REQUIRED WORK :: Look in the material below for the line holding "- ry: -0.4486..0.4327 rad". Set it down exactly, with each later line up to and including the line holding "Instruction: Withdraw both".

*** Opening MATERIAL PROVIDED ***

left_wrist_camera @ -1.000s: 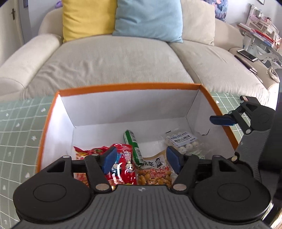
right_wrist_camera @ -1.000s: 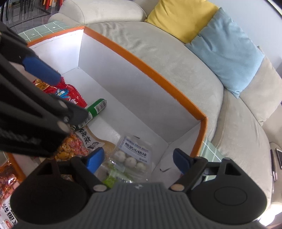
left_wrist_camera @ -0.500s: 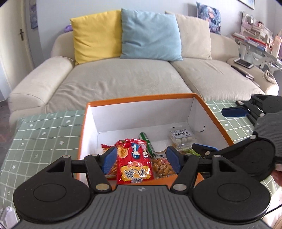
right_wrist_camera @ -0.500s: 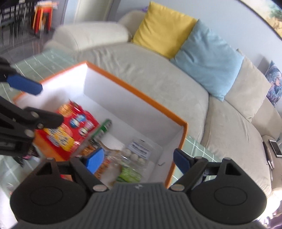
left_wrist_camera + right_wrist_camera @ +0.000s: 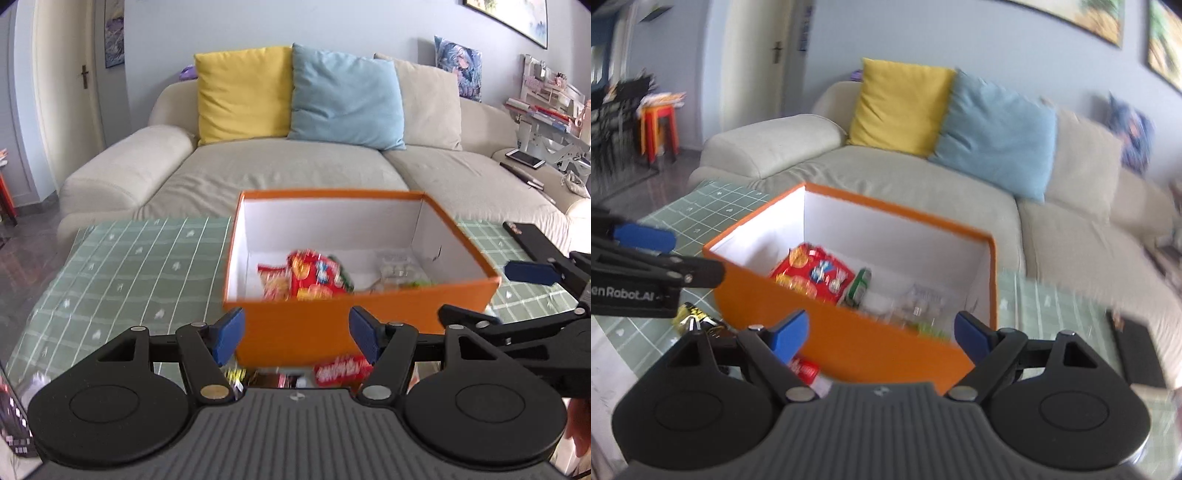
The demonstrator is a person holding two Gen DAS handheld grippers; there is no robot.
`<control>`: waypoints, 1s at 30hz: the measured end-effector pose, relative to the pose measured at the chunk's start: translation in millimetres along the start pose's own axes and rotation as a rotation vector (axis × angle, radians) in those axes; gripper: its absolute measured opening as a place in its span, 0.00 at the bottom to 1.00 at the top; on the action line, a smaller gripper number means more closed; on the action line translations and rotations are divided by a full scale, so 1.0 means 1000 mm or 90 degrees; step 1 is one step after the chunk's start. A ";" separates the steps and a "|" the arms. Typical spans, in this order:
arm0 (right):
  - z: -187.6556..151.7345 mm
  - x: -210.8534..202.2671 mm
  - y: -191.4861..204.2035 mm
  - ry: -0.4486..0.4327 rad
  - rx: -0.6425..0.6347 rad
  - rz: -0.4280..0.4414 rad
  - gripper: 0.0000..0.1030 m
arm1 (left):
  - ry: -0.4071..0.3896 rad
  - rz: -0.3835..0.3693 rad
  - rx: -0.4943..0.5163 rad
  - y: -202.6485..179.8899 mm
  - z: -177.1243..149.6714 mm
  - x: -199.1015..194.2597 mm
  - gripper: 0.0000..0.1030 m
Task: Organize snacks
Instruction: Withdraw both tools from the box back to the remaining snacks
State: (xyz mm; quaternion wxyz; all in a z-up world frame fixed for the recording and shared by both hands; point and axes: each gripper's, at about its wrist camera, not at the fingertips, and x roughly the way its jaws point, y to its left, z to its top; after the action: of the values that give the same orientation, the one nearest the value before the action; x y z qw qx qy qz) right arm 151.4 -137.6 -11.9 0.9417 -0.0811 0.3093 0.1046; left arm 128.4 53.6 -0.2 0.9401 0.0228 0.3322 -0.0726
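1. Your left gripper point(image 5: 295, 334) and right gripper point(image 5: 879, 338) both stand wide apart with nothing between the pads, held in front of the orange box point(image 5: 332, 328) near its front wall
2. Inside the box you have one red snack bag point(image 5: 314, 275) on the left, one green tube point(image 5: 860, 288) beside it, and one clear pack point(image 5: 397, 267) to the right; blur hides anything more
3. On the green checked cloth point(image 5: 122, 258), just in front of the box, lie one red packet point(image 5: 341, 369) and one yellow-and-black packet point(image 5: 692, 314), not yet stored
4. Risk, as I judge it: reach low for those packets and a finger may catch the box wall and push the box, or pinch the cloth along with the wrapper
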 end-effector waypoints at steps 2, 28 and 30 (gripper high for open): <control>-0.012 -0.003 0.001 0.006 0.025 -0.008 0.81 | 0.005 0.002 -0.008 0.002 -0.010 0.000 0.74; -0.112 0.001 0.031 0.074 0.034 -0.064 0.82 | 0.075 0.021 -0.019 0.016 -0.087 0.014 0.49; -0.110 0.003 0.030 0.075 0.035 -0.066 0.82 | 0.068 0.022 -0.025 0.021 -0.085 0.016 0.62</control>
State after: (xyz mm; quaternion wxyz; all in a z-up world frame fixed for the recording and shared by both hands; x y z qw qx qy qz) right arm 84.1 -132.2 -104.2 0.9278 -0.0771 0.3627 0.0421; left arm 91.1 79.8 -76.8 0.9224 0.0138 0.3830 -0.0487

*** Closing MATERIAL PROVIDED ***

EXERCISE SOLUTION ::
  - ry: -0.4486..0.4327 rad
  - rx: -0.6425..0.6347 rad
  - rz: -0.4280..0.4414 rad
  - gripper: 0.0000..0.1030 m
arm1 (left):
  - ry: -0.4071..0.3896 rad
  - rz: -0.3835..0.3693 rad
  - rx: -0.4943..0.5163 rad
  - y: -202.6485..179.8899 mm
  - z: -177.1243..149.6714 mm
  - x: -199.1015..194.2597 mm
  - gripper: 0.0000..0.1030 m
Task: Organize snacks
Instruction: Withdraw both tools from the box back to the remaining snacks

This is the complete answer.